Defining sustainability
Inter Press Service reports on concerns over the lack of guidelines in the “sustainable investment sector”:

“One significant point of concern among some environmentalists, for instance, is that investment funds will look to strengthen their ‘green’ credentials by choosing to invest in alternatives to fossil fuels – the biofuel products that to a great degree are fuelling the purchases of massive swaths of arable land across parts of Africa by Western corporations.

‘Investment is necessary, but only if investment criteria are first vetted by local communities, to incorporate labour, environmental and social concerns. Given that no such standards exist, and given that corporate accountability remains a major difficulty, this is extremely problematic,’ [according to the Oakland Institute’s Anuradha Mittal].”

Social contract sans frontières
UK shadow secretary for international development Ivan Lewis MP claims to lay out an “ambitious vision for a progressive post-2015 development framework”:

“Ultimately, the new framework must be developed through an authentic and equal partnership. Gone are the days when G8 governments could impose their views on the rest of the world.

Trade, jobs, migration, the cost of living, the impact of climate change, our security are all profoundly affected by factors beyond our borders. One Nation: One World is our best and only route to fairness and prosperity in the future. But our values mean globalisation must work for the many not the few and we have a particular duty to reassure people that we understand the insecurity this rapid change is creating. In the 21st century to be a British patriot is to be an internationalist.”
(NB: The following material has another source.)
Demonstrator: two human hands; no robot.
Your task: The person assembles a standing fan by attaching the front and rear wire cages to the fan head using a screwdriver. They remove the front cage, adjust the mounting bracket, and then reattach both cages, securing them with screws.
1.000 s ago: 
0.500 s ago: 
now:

Latest Developments, November 2

In the latest news and analysis…

Development’s holy grail
The Guardian provides an explainer on the post-2015 development agenda, including a warning of the tension inherent in trying to establish Sustainable Development Goals:

“ ‘Getting rid of poverty is about making more stuff and giving it to more people,’ said Claire Melamed, head of growth and equity at the Overseas Development Institute thinktank. ‘It’s a popular thing to do, but climate change is about sharing out limited resources. Politically it’s of a totally different order of magnitude and so contentious.’ ”

Ultimate refusal
The Canadian Press reports that Canada’s highest court has refused to hear a lawsuit brought against a mining company over a massacre in DR Congo:

“[Human rights groups] allege that Anvil, which opened an office in Quebec in 2005, provided logistical support to the Congolese military as it crushed a rebel uprising in 2004, killing as many as 100 people in the port city of Kilwa.
Last January, the Quebec Court of Appeal overturned a lower court ruling in favour of the coalition, saying the complaint should be heard in Congo or Australia, where Anvil also operated.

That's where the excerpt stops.